-
-
Notifications
You must be signed in to change notification settings - Fork 256
Description
Intermittent Modbus Exception 3 in Production - Critical Coil Operations Lost
Description
I'm experiencing intermittent Modbus Exception 3 (Illegal data value) errors when reading from specific PLCs in production environments. This issue is critical because missing coil reads causes my application to lose core functionality (gate control actions are not executed).
The same application code works reliably with most clients (15+ PLCs), but with some specific clients, Exception 3 errors occur frequently, disrupting operations.
Environment
- Library Version:
[email protected] - Node.js Version:
v18 - Protocol: Modbus TCP
- Runtime: Node.js in Docker containers
- Network: Production environments with varying network quality
- Scale: 20+ PLCs running the same codebase
The Problem
Error Message
Error: Modbus exception 3: Illegal data value (value cannot be written to this register)

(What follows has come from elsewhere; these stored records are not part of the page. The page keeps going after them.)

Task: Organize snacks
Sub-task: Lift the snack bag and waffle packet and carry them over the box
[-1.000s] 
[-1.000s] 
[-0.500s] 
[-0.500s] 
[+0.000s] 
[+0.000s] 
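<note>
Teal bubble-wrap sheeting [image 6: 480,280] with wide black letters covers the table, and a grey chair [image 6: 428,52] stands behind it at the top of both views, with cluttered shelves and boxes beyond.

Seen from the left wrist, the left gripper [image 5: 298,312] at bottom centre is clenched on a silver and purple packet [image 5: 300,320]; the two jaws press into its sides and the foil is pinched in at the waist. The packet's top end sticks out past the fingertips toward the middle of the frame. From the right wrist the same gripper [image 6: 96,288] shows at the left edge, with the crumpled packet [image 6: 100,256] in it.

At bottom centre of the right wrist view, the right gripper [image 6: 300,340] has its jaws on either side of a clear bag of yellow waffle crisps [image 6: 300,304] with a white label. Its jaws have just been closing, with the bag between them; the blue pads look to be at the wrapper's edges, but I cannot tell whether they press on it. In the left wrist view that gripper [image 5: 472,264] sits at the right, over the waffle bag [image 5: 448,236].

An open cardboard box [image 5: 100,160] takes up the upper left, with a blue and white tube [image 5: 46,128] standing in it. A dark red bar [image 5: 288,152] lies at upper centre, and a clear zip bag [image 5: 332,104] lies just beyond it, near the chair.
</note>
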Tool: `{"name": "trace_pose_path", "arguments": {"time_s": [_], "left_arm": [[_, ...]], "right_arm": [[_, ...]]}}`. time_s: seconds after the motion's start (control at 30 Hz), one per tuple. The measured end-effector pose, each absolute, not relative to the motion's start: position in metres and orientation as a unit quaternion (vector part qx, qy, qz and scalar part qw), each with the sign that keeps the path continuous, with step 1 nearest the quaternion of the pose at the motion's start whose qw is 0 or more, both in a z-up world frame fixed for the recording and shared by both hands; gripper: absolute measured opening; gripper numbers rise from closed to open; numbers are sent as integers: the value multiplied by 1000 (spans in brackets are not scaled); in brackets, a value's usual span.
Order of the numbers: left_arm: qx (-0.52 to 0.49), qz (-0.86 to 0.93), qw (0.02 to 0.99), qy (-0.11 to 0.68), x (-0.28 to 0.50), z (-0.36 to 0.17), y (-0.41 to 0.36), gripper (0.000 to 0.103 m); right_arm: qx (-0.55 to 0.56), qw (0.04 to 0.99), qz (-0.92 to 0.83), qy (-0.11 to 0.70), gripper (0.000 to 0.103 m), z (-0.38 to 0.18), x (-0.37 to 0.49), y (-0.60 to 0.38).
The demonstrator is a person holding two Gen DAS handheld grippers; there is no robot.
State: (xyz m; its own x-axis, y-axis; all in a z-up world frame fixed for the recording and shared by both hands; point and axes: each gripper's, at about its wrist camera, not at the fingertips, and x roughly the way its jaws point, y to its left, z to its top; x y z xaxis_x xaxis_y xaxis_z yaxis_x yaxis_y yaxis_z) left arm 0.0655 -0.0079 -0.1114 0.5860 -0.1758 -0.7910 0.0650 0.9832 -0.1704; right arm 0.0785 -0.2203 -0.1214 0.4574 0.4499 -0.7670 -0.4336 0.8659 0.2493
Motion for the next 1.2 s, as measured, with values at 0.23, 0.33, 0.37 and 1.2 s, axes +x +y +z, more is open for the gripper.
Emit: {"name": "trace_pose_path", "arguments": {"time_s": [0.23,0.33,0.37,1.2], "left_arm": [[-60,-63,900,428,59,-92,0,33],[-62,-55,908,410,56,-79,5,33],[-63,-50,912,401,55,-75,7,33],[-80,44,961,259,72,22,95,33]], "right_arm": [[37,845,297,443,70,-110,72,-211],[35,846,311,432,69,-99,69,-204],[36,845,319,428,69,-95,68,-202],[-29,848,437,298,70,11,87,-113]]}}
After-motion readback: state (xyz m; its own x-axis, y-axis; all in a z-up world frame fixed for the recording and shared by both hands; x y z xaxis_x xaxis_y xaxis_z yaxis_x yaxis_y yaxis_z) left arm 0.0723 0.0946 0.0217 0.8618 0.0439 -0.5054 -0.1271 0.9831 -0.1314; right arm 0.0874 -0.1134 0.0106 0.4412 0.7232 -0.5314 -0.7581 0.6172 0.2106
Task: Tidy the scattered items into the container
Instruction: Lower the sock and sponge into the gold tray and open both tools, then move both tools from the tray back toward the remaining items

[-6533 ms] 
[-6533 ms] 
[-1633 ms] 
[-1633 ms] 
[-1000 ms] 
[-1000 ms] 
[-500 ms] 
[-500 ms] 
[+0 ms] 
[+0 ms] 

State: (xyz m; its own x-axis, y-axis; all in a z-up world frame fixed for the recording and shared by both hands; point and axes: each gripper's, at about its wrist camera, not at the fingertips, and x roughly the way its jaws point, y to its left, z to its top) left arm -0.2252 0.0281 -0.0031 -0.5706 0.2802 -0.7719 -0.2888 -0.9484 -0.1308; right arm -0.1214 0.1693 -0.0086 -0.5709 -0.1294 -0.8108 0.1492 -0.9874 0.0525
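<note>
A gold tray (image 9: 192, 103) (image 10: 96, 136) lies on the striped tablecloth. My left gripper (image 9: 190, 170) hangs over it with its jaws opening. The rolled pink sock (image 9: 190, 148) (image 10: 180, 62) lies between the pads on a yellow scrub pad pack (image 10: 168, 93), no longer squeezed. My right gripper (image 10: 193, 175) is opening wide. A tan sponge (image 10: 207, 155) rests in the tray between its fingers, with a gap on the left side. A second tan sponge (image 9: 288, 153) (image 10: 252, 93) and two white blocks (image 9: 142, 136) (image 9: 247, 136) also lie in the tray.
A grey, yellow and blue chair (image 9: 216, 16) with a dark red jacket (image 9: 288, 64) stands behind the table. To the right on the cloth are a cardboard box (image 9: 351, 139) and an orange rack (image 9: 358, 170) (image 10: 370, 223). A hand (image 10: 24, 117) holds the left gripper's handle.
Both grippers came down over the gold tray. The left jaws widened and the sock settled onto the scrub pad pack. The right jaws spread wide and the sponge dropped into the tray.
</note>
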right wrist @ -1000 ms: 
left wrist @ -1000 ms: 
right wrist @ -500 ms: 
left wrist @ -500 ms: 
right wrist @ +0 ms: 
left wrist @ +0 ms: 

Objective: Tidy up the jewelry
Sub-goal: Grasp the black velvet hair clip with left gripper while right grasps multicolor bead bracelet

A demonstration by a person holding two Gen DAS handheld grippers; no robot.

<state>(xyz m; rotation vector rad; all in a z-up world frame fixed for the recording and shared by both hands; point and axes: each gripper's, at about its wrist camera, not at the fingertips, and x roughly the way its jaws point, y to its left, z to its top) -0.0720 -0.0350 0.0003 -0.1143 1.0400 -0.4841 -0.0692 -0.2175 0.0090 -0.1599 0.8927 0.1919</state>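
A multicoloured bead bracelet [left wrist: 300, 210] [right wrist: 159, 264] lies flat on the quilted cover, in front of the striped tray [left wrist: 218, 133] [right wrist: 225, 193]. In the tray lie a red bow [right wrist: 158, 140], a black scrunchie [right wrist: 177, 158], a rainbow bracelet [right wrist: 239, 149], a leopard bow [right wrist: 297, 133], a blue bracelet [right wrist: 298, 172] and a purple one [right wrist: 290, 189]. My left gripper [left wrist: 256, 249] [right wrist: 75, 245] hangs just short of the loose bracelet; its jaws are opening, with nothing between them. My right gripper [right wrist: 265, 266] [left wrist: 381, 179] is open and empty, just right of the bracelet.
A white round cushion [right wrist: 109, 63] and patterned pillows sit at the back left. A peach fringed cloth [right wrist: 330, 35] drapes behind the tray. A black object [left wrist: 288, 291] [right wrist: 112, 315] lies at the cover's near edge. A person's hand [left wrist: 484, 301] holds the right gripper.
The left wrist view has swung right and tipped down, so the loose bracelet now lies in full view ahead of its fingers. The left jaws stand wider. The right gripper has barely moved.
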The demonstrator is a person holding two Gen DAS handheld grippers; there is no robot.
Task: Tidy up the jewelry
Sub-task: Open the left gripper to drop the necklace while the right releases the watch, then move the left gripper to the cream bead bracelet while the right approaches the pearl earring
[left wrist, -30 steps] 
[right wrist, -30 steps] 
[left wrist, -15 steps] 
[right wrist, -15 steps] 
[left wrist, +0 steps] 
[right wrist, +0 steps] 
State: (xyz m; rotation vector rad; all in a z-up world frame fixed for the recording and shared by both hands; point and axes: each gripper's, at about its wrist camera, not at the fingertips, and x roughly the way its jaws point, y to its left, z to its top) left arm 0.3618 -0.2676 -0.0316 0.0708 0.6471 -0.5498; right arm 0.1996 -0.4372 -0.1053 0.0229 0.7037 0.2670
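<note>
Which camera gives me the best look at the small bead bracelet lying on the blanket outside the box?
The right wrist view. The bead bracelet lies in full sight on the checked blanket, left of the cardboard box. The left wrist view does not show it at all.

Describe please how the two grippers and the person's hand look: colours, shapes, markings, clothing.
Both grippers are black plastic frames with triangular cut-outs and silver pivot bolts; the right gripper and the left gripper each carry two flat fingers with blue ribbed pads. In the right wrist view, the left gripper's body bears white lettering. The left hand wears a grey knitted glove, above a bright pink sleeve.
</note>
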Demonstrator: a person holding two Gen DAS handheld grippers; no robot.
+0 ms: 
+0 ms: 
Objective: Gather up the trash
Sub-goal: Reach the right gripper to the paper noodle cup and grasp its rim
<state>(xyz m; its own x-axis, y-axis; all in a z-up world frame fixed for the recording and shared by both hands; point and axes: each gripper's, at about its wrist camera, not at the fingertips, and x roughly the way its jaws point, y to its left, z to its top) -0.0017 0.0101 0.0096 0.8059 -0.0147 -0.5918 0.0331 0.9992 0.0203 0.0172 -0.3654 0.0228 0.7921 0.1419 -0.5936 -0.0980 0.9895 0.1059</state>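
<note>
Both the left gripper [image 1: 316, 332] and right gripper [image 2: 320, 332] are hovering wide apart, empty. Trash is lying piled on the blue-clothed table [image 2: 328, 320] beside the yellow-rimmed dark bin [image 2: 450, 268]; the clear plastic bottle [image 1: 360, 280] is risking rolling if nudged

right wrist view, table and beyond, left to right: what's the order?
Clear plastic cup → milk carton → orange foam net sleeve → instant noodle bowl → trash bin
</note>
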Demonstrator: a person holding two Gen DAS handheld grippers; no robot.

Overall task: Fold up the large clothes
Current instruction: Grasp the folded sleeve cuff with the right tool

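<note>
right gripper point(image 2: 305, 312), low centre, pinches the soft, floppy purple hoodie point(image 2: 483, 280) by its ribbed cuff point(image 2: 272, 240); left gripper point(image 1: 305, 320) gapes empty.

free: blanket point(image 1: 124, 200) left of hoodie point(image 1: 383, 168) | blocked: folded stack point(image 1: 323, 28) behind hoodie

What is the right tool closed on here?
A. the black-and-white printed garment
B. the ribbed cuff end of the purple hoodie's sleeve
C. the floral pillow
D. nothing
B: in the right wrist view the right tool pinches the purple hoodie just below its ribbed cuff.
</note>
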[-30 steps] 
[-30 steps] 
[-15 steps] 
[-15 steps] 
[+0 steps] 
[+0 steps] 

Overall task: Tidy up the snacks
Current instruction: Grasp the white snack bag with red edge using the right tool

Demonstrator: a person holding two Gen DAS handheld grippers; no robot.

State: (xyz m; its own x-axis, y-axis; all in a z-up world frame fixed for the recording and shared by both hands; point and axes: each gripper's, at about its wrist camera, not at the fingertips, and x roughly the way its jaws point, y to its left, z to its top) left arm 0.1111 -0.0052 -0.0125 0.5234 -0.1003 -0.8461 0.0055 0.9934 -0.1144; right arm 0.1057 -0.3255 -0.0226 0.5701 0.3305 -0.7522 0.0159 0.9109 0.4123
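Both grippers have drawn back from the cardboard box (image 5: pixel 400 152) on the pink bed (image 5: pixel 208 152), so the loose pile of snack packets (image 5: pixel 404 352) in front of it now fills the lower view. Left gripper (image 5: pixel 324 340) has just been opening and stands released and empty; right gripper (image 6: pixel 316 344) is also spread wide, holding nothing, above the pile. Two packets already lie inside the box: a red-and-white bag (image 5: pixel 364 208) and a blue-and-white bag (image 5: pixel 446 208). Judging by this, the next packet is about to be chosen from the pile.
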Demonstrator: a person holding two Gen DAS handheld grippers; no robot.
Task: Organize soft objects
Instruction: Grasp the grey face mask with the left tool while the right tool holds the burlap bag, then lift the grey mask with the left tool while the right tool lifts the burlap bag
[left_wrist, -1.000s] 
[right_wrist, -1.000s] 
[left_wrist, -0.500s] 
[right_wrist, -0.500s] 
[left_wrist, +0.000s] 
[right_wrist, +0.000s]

at ModbusRTU._onReceive (/app/node_modules/modbus-serial/index.js:474:21)
at TcpPort.emit (node:events:517:28)
at TcpPort.emit (node:domain:489:12)
at Socket.<anonymous> (/app/node_modules/modbus-serial/ports/tcpport.js:123:22)
...
Frequency & Pattern
- ❌ Occurs frequently on ~5 specific client PLCs (approximately 25% of deployments)
- ✅ Rarely/never occurs on 15+ other client PLCs using identical code
- ❌ Most common when reading coils, but also happens with discrete inputs and holding registers
- ❌ Intermittent - not every request fails, making it hard to reproduce consistently
⚠️ More frequent during peak hours or suspected network congestion periods
Critical Impact
I cannot afford to lose coil operations - when a coil read fails with Exception 3, my application misses gate control actions, which is the core functionality of the system. This results in:
- Gates not opening when vehicles arrive
- Operational delays and safety concerns
- Lost revenue and customer complaints
Code Sample
const ModbusRTU = require("modbus-serial");
const client = new ModbusRTU();
// Connection setup
client.setTimeout(5000); // Increased from default 1000ms
await client.connectTCP(plcHost, { port: 502 });
client.setID(1);
// Polling loop (runs every 1 second)
setInterval(async () => {
try {
// Read discrete inputs
const inputs = await client.readDiscreteInputs(0, 7);
await new Promise(resolve => setTimeout(resolve, 100)); // Delay between reads
// Read coils - THIS IS WHERE EXCEPTION 3 OCCURS MOST
const coils = await client.readCoils(0, 7);
await new Promise(resolve => setTimeout(resolve, 100));
// Read holding registers
const registers = await client.readHoldingRegisters(0, 7);
} catch (error) {
console.error('Modbus error:', error.message, error.modbusCode);
// Exception 3 here means lost gate control action!
}
}, 1000);Investigation & Testing
Network Quality Simulation
I used Clumsy (Windows network emulator) to simulate poor network conditions on my local development environment:
| Condition | Setting | Result |
|---|---|---|
| Latency (Lag) | 200-500ms | ✅ No errors - works fine |
| Packet loss (Drop) | 5-10% | ✅ No errors - works fine |
| Data corruption (Tamper) | Enabled | ❌ Reproduced some problem but not exactly the same issue occurring on production! |
Key Finding: With Tamper enabled (random byte corruption), I got similar errors:
Data length error, expected 7 got 71
Modbus exception 3: Illegal data value
Analysis: The byte 0x07 was corrupted to 0x47, causing the length field to be interpreted incorrectly. This strongly suggests network packet corruption is the root cause in production environments.
What I've Tried
1. Increased Timeout ⚠️ Minimal Improvement
client.setTimeout(5000); // From default 1000msResult: Reduced frequency slightly, but Exception 3 errors still occur regularly
2. Added Delays Between Reads ⚠️ Minimal Improvement
await new Promise(resolve => setTimeout(resolve, 100));Result: No significant improvement - errors persist
3. Connection Management ❌ No Change
- Tried reconnecting on errors
- Tried closing/reopening connection periodically
- Tried reducing polling frequency
Result: None of these strategies eliminated the issue
4. Error Handling (Current Workaround) ⚠️ Not Acceptable
catch (error) {
if (error.modbusCode === 3) {
// Keep previous values - BUT THIS MEANS MISSING COIL ACTIONS!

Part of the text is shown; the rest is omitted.